• Problem requirements:
Return every line from the records below in which the word "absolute" is found.

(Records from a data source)
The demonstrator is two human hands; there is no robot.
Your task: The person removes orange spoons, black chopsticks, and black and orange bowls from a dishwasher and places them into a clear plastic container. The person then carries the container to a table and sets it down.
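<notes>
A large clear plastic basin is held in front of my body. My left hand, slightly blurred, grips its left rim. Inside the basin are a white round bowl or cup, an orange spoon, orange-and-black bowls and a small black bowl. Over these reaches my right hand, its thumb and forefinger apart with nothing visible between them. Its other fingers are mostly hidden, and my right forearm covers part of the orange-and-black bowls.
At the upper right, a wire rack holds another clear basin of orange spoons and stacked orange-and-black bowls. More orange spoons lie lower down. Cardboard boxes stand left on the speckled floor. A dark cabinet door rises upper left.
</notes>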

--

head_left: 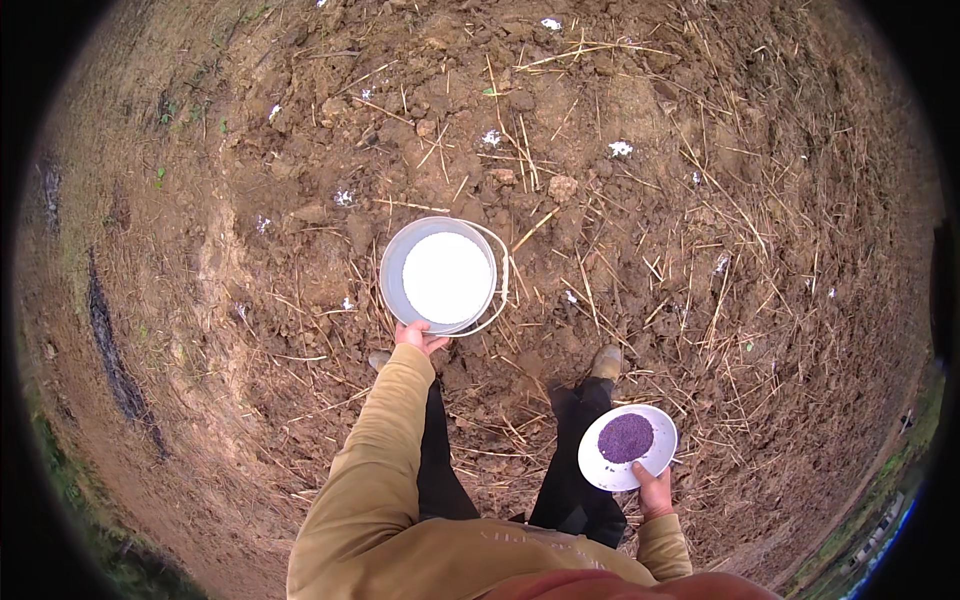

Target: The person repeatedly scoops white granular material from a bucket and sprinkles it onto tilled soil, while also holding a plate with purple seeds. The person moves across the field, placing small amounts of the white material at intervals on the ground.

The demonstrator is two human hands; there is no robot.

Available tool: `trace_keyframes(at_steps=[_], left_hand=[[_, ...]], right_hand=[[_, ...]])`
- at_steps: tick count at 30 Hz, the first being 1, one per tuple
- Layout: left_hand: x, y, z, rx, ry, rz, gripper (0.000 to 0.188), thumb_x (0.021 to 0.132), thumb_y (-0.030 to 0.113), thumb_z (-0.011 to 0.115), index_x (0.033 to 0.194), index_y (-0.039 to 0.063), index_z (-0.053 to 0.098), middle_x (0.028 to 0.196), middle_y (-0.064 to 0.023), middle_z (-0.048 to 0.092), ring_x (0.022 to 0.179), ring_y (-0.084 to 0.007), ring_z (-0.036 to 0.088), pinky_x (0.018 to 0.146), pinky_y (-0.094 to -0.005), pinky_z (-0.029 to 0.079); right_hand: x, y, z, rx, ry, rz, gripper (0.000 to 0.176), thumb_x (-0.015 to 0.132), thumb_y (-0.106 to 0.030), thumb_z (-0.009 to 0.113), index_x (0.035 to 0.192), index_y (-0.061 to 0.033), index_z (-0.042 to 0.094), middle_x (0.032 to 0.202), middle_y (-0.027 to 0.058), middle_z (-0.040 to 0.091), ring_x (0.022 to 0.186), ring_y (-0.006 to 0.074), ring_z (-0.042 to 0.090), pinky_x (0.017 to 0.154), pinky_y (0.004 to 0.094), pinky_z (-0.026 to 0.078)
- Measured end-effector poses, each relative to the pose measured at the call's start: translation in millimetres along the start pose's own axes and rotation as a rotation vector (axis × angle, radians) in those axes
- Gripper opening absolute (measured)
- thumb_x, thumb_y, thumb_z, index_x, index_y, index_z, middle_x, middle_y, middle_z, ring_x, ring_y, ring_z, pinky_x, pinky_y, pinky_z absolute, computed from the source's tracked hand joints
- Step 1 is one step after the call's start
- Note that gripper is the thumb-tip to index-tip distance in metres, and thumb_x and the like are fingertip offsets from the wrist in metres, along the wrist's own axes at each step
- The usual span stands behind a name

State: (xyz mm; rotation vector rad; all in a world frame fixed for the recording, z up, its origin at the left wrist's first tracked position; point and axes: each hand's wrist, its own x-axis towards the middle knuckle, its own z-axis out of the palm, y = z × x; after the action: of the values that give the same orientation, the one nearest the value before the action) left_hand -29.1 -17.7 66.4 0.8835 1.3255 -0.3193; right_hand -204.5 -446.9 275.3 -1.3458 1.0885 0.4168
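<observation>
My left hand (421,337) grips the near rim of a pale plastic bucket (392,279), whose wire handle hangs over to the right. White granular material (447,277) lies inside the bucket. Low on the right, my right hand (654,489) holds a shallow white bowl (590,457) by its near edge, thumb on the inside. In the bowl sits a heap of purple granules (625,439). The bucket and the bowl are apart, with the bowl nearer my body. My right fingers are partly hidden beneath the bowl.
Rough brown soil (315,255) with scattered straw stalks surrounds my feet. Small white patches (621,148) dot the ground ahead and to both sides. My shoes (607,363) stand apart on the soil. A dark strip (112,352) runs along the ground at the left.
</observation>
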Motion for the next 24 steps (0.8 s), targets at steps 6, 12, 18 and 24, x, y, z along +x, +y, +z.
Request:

• Output for this exercise:
- Gripper opening absolute (measured)
- thumb_x, thumb_y, thumb_z, index_x, index_y, index_z, middle_x, middle_y, middle_z, ring_x, ring_y, ring_z, pinky_x, pinky_y, pinky_z absolute, computed from the source's tracked hand joints

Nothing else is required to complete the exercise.